“Congratulations!” he grumbled. “You've enjoyed yourself.”

“Hold your tongue, fool!” I said.

His stupid face angered me. I undressed quickly, covered myself up with the bedclothes and closed my eyes.

My head became giddy and the world was enveloped in mist. Familiar figures flitted through the mist.… The Count, snakes, Franz, flame-coloured dogs, “the girl in red,” mad Nikolai Efimych.

“The husband killed his wife! Oh, how stupid you are!”

“The girl in red” shook her finger at me, Tina obscured the light with her black eyes, and … I fell asleep.

VII

“How sweetly and tranquilly he sleeps! When one gazes on this pale, tired face, on this childishly innocent smile, and listens to this regular breathing, one might think that it is not a magistrate who is lying here, but the personification of a quiet conscience! One might think that Count Karnéev had not yet arrived, that there had been neither drunkenness nor gipsies, nor rows on the lake.… Get up, you pernicious man! You are unworthy of enjoying such a blessing as peaceful sleep! Arise!”

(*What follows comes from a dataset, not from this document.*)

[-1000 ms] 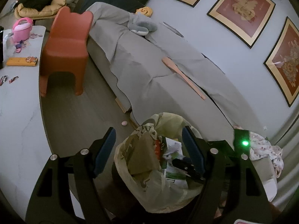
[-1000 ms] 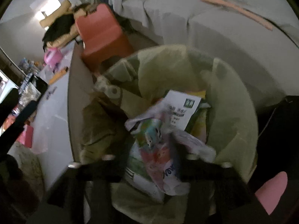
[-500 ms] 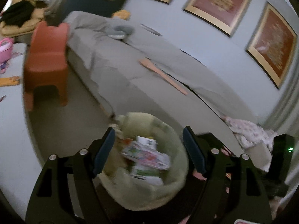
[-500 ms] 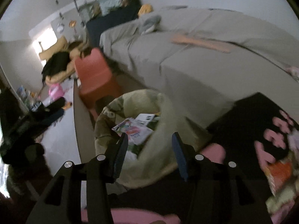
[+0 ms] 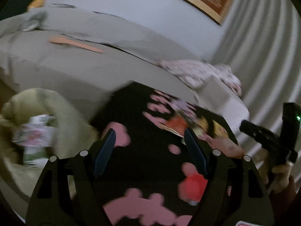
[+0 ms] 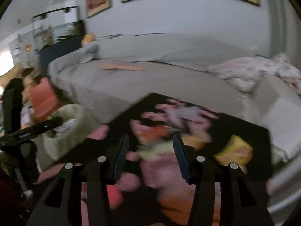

I opened my eyes and stretched myself voluptuously.… A broad sunbeam, in which countless white dust atoms were agitated and chased each other, streamed from the window on to my bed, causing the sunray itself to appear as if tinged with some dull whiteness.… The ray disappeared and reappeared before my eyes, as Pavel Ivanovich Voznesensky, our charming district doctor, who was walking about my bedroom, came into or went out of the stream of light. In the long, unbuttoned frock-coat that flapped around him, as if hanging on a clothes rack, with his hands thrust deep into the pockets of his unusually long trousers, the doctor went from corner to corner of my room, from chair to chair, from portrait to portrait, screwing up his short-sighted eyes as he examined whatever came in his way. In accordance with his habit of sticking his nose and letting his eyes peer into everything, he either stooped down or stretched out, peeped into the washstand, into the folds of the closed blinds, into the chinks of the door, into the lamp … he seemed to be looking for something or wishing to assure himself that everything was in order.… When he looked attentively through his spectacles into a chink, or at a spot on the wallpaper, he frowned, assumed an anxious expression, and smelt it with his long nose.… All this he did quite mechanically, involuntarily, and from habit; but at the same time, as his eyes passed rapidly from one object to another, he had the appearance of a connoisseur making an evaluation.

“Get up, don't you hear!” he called to me in his melodious tenor voice, as he looked into the soap-dish and removed a hair from the soap with his nail.